With la Nina firmly in place, expect the "global cooling" meme to return, as 2011 will almost certainly be off record levels.
http://www.sciencedaily.com/releases/2010/10/101004151700.htm
"What we're seeing is exactly what the Intergovernmental Panel on Climate Change predicted -- that precipitation is increasing in the tropics and the Arctic Circle with heavier, more punishing storms."
(shakes head, wanders away)
The Yooper
My favourite Steve 'Pixelcounter' Goddard piece is his declaring Hansen's Antarctic ice predictions a failure based on recent trends. On closer examination the Hansen prediction in question appears to be for equilibrium at 2x CO2, i.o.w. somewhere around 2070. We're now in 2010.
The completely uncritical reception of this story at WUWT is jaw dropping and very revealing.
It can only say one thing...the earth is as warm as it should be. Maybe even warmer than it should be. Anthropogenic CO2 isn't heating it right now.
Its ironic that the author should be criticising cherry picking so agressively and yet in the very same breath mention record hot temperatures.
Where exactly will the heat to drive the next el Nino come from? El Ninos don't create heat, they only redistribute it. Whatever process has a La Nina like the current one showing lower temperatures is the other side of the el Nino coin. After this La Nina there **will** be an el Nino. Maybe straight away, maybe 3 years. Either way, the heat released will not come from nowhere. Just because we can't identify it now doesn't mean we won't see it then.
Yeah, except Sea Levels aren't dropping. That itsy bisty fact kinda demolishes your whole argument, doesn't it?

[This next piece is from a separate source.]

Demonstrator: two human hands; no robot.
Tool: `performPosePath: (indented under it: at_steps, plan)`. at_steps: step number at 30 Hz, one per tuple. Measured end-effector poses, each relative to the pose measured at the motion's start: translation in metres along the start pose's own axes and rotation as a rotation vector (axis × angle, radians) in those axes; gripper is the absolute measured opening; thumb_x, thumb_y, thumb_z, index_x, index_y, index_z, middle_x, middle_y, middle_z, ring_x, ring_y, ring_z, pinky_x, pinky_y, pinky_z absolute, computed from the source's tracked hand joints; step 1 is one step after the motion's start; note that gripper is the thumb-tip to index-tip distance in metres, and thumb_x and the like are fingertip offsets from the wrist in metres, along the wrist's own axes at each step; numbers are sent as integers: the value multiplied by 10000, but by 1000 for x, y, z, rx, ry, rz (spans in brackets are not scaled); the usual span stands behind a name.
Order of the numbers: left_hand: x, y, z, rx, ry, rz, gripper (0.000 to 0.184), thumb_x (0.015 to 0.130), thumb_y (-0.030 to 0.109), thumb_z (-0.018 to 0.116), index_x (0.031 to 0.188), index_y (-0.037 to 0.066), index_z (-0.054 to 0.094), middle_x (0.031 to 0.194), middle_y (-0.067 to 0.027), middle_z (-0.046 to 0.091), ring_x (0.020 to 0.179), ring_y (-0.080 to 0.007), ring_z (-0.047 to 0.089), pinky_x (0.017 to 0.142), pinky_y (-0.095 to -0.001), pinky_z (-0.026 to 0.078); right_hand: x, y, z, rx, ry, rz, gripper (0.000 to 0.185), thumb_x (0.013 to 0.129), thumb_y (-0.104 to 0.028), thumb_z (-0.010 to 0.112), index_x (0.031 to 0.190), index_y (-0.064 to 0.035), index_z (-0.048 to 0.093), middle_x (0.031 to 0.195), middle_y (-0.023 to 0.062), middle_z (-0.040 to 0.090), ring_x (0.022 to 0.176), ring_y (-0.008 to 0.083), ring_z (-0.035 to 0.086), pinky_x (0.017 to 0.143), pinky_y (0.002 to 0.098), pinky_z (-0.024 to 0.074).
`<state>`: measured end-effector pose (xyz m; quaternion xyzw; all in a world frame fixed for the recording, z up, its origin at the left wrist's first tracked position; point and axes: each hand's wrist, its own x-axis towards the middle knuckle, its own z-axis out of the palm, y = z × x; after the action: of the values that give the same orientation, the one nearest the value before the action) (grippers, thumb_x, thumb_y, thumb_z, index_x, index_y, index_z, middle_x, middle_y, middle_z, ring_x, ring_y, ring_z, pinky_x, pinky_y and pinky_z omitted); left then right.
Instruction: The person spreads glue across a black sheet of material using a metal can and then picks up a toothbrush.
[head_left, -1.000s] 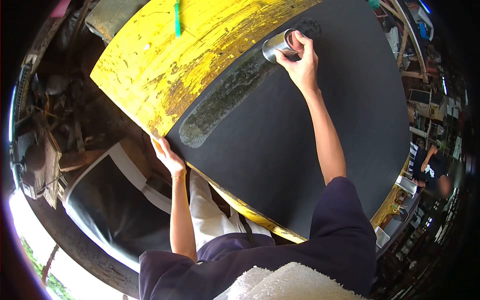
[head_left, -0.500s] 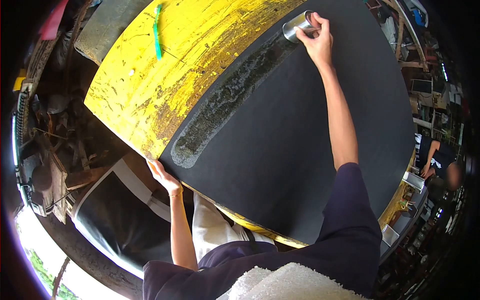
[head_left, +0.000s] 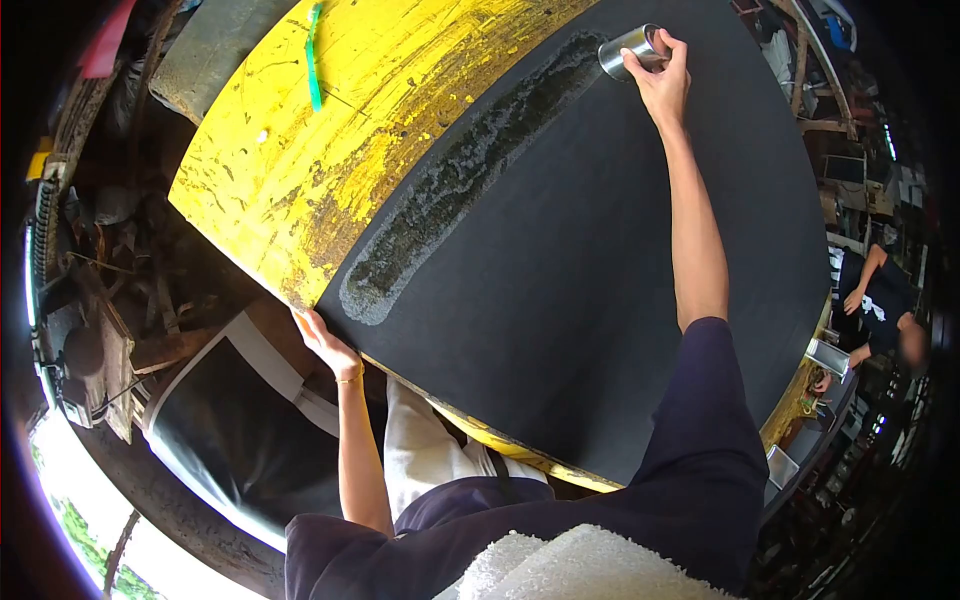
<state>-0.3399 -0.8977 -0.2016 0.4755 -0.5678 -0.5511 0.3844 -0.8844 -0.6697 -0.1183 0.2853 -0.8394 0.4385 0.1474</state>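
A black sheet [head_left: 560, 270] lies over a worn yellow tabletop [head_left: 270, 150]. Along the sheet's far left side runs a long strip of dark, grainy wet-looking material [head_left: 450, 185]. My right hand [head_left: 662, 85] grips a silver metal can [head_left: 618, 55] tilted on its side, just past the upper end of the strip. Against the table's near left corner rests my left hand [head_left: 328, 345], palm to the edge and fingers stretched out, holding nothing.
A green strip [head_left: 313, 60] lies on the yellow surface. At the right, another person [head_left: 880, 300] reaches toward a metal tin [head_left: 828, 356] near the table's edge. Below left is a rolled black sheet [head_left: 240, 440] beside wooden scraps [head_left: 115, 350].
My right hand has moved the can to the right, away from the strip. My left hand stays at the corner. The other person's arm now extends to the table's edge.
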Motion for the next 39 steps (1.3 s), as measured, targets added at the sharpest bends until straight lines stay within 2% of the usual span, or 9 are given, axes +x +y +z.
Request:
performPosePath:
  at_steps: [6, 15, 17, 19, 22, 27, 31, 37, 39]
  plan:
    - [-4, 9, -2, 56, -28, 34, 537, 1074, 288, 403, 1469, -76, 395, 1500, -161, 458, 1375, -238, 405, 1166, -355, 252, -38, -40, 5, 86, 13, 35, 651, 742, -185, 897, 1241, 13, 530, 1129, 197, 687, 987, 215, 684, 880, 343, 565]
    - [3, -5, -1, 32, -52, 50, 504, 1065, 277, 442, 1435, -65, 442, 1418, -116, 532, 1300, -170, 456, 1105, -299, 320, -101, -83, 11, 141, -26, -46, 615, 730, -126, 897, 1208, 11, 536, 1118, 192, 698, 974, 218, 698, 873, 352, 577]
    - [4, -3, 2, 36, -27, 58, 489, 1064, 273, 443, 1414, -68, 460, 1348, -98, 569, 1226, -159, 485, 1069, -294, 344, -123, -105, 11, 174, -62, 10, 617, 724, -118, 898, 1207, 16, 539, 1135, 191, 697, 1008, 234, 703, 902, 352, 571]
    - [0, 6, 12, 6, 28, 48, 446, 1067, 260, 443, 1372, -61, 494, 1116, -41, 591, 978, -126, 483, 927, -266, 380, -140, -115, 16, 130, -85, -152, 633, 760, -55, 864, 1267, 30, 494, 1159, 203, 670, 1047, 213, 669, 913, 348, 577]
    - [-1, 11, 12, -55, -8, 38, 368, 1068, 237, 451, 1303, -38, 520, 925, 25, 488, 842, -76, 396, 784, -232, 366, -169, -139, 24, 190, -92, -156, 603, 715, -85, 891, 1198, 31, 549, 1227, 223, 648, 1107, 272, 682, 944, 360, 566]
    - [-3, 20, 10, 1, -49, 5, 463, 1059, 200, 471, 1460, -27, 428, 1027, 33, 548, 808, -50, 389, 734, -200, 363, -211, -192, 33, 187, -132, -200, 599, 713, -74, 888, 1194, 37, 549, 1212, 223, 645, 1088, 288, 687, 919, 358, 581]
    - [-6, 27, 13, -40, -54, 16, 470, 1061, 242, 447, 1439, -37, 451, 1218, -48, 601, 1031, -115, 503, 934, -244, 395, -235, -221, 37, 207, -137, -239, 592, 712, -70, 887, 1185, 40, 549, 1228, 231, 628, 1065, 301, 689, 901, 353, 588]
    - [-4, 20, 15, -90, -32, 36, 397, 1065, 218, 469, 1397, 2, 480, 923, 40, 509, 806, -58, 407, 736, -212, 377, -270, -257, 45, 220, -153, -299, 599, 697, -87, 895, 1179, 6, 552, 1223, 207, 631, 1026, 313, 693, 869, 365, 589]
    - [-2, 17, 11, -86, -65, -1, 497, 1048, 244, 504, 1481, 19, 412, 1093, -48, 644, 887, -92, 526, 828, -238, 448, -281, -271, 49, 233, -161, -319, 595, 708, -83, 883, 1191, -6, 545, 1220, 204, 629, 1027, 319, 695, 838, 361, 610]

I am continually astonished by people's misunderstanding of the energy flow associated with the earth. The earth receives about 385 x 10^22 Joules of energy every year. We had been accumulating somewhere between 5 and 10 x 10^22 Joules every year in our oceans. Not recently though.
You can easily see that the earth receives from the sun and radiates away to space many, many times that which it accumulates even at the best of times.
In answer to your question or rather to put it into perspective, the heat you speak of could accumulate in a matter of days if not hours.
So to answer scaddenp, the "mechanism" is a single sunny day puts more energy into the upper ocean than is "accumulated" all year.
On the same day the same energy is radiated out to space minus that tiny portion that accumulates. But the point is that you wondered where the energy comes from ands the answer is that its well and truely there.
So where is it coming from, how is it sustained for such a long period, why is it sustained for so long?
Notice, sea level sort of bounces along, upward
The satellite record shows otherwise. If it goes on like this, in 2100 sea level would be below its present day value by 27.5 cm. Nothing scary, really, although it may kill off some shallow coral reefs by exposing them to air. However, by the year 3000 it would drop by 56.6 m, which is deep ice age. In this case I guess Canada should join the Estados Unidos Mexicanos as soon as practicable, then reclaim Texas, New Mexico, Arizona, California, Nevada and Utah along with parts of Oklahoma, Wyoming, Kansas and Colorado.
It's very poor form to show data without properly attributing the source of the raw data (there's something in the graph title but this is not really good enough). Also poor form is to show a curve fit without explaining the methodology used to fit the curve.
I'm happy to do some regression diagnostics to see if the curve fit is justified if you point to the location of the raw data (it's not terribly easy to find from a google search of the graph title).